Even something like std::vector: the user doesn't have the right
to define any macros which might conflict, but most
implementations have two or more different versions, depending
on the settings of various macros.)

Anyway, my comments were, largely, based on the way things are,
rather than how they could be. I've not actually given the idea
of implementing a compiler as a server much thought, but today's
compilers are not implemented that way. I certainly don't want
to imply that things have to be like they are.
It has to done efficiently. Single-run compilers are a
luxury that is fading. I harp on this, but gcc needs to
be overhauled twice. First a rewrite in C++ and then a
rewrite to be an on line compiler. The first phase of
the on line part could be to simply run once and exit
after each request. That though would have to be
replaced by a real server approach that runs like a
champ. They are so far away from this it isn't even
funny.

So are most of the other compiler implementers, as far as I
know.

I'm not too sure what the server approach would by us in most
cases, as opposed, say, to decent pre-compiled headers and
caching. (If I were implementing a compiler today, it would
definitely make intensive use of caching; as you say, there's no
point in reparsing std::vector everytime you compile.)
As far as I know all they are working on is
C++0X support. Some of that is important, too, but
they shouldn't keep ignoring these other matters.
It may be that gcc has just become a dinosaur that
can't adapt to the times. They certainly haven't
done a good job keeping up in some respects. Where's
the "gcc on line" page like some compilers have?

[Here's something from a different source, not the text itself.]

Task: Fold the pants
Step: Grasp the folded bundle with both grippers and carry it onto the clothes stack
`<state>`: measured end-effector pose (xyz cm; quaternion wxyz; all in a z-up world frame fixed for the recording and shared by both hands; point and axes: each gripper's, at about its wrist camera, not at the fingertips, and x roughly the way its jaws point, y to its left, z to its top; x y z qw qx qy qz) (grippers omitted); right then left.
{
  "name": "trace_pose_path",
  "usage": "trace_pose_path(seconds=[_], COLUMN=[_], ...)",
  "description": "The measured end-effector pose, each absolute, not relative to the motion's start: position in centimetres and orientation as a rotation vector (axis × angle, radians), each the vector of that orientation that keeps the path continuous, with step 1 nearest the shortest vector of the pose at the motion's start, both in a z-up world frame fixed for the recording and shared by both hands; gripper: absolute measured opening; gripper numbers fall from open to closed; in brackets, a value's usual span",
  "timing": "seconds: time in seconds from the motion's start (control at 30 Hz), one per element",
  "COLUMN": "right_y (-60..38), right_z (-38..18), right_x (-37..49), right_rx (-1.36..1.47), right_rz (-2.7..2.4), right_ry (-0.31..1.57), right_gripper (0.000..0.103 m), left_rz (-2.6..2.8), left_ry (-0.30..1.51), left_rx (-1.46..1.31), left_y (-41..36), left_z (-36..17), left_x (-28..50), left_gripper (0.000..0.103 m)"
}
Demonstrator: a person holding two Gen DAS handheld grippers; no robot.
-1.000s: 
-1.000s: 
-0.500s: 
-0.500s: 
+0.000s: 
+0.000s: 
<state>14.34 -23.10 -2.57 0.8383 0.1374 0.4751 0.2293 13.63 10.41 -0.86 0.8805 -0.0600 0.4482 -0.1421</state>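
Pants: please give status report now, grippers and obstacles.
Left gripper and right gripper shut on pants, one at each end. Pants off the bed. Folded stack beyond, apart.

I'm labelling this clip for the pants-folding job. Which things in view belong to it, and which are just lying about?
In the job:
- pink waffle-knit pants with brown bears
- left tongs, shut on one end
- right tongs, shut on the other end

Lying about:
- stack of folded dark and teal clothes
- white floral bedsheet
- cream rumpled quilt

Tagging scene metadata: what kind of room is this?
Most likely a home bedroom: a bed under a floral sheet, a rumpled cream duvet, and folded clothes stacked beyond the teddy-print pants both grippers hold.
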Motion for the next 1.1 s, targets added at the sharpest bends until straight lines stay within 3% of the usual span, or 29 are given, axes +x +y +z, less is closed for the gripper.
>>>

The "xxx on line" pages I know of for other compilers are just
front ends, which run the usual, batch mode compiler. It would
be trivial for someone to do this with g++---if Comeau wanted,
for example, I doubt that it would take Greg more than a half a
day to modify his page so you could use either his compiler or
g++ (for comparison purposes?).

I'm certainly in favor of making compilers accessible on-line,
but that's a different issue. No professional organization
would use such a compiler, except for test or comparison
purposes.
 
C

coal

    [...]
It depends on the application.  What if it's a compiler?  Or a
Unix filter like grep or sed?  For that matter, if clients share
no data directly, there are strong arguments for starting up a
new instance of a server for each connection;
I think the arguments in favor of a long running server are
stronger than those against it in the case of compilers.
The design and implementation have to be such that separate
requests do not interfere with each other.  There are some
steps that you can take that help in that area, but don't
require anything like a new process and a completely fresh
start.  Besides the basic efficiencies afforded, there's
a lot of basic information that doesn't change between
requests.  Why rescan/prepare for <vector> billions of
times when it doesn't change one little bit?  It surprises
me that you question this given what I know of your
background.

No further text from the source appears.